Seniors nowadays have significantly more lifespan and better life quality than their forefathers. Understanding why this is the case can assist caregivers and medical experts in making additional breakthroughs in order to keep this trend going. It’s also important for determining the healthiest living patterns for seniors to sustain and the best types of eldercare.
We understand that it is not just about living longer, but also about living healthier and happier lives. Senior living can be challenging at times, but with our age-defying tips, you can live your best life.
1. Keep an eye on what you eat and drink.
It may seem self-evident, but eating a well-balanced diet is essential for good health, vitality, and avoiding disease. Low-saturated-fat diets with plenty of fruits and vegetables, whole grains, oily salmon, and limited quantities of low-fat dairy and lean meat are recommended.
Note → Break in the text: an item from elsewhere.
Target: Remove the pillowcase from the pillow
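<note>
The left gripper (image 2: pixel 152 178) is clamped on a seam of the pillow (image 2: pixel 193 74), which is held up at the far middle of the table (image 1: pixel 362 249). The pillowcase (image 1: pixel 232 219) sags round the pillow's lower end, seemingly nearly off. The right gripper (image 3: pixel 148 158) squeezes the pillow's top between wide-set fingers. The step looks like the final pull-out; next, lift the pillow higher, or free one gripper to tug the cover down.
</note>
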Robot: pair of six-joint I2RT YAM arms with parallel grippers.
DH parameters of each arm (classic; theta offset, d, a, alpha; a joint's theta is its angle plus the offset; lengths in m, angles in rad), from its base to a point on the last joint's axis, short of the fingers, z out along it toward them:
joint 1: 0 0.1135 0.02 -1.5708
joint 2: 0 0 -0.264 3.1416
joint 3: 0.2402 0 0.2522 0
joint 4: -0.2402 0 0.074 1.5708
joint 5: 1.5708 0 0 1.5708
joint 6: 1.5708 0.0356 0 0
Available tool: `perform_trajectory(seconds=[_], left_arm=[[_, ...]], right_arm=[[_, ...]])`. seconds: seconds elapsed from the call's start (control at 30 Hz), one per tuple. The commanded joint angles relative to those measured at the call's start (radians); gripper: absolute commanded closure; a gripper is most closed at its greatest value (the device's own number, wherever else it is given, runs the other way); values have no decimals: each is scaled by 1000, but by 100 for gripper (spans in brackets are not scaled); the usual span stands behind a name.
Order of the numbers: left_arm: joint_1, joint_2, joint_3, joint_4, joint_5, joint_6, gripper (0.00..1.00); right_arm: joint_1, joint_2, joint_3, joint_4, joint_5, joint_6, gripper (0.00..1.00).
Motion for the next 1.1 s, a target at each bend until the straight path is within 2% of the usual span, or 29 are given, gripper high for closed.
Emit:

Remember to drink enough of water to avoid being dehydrated, which may leave you feeling lethargic and disoriented. Staying hydrated with tea, coffee, and fruit juice is also a good idea, but sugary fizzy drinks should be avoided.
If you consume alcohol, maintain at least two days a week alcohol-free to allow your liver to recuperate from the harmful effects of alcohol, and don’t drink more than the suggested daily limit.
2. Take care of your teeth.
Brush twice a day and floss once a day. Flossing removes food and plaque from between the teeth, which helps to avoid gum disease.
Gum disease can lead to painful or bleeding gums, and it has also been related to diabetes, strokes, heart disease, and rheumatoid arthritis.
Regularly see your dentist, and if you have dentures or a bridge, have your dentist ensure that they fit properly.
3. Continue to be active.
Exercise on a regular basis keeps you strong and healthy. Obesity, heart disease, stroke, diabetes, and even cancer is all reduced by doing so. If that wasn’t enough, keeping active can help you feel better about yourself, sleep better, and have more energy.
According to government standards, older persons should engage in 150 minutes of moderate-intensity activity each week, as well as strength training twice a week.
If it sounds like a lot, start modest and gradually increase your weight as you gain strength.
4. Make the most of your doctor’s expertise.
It’s a good idea to have your blood pressure and cholesterol levels checked at the doctor on a regular basis. High blood pressure levels raise your risk of stroke and heart disease, but any concerns may be treated entirely with medicine.
While you’re there, inquire about the seasonal flu vaccine with your doctor. Once you reach the age of 65, or if you have a health condition that puts you at risk of more serious complications if you get the flu, it’s free.
5. Boost your vitamin intake.
Many people are vitamin D deficient and are unaware of it. It is believed that half of the adult population is affected. Vitamin D insufficiency has been related to cognitive decline, bone difficulties, and heart disease.
For a vitamin D boost, spend at least 15-20 minutes each day outside in the sun. It’s also present in foods like eggs and fatty seafood. Consult your doctor about taking a vitamin D supplement.
6. Look after your feet.
Apply a lotion to your feet to avoid dry skin and trim your toenails straight across. Make sure you’re wearing shoes that are comfortable and supportive.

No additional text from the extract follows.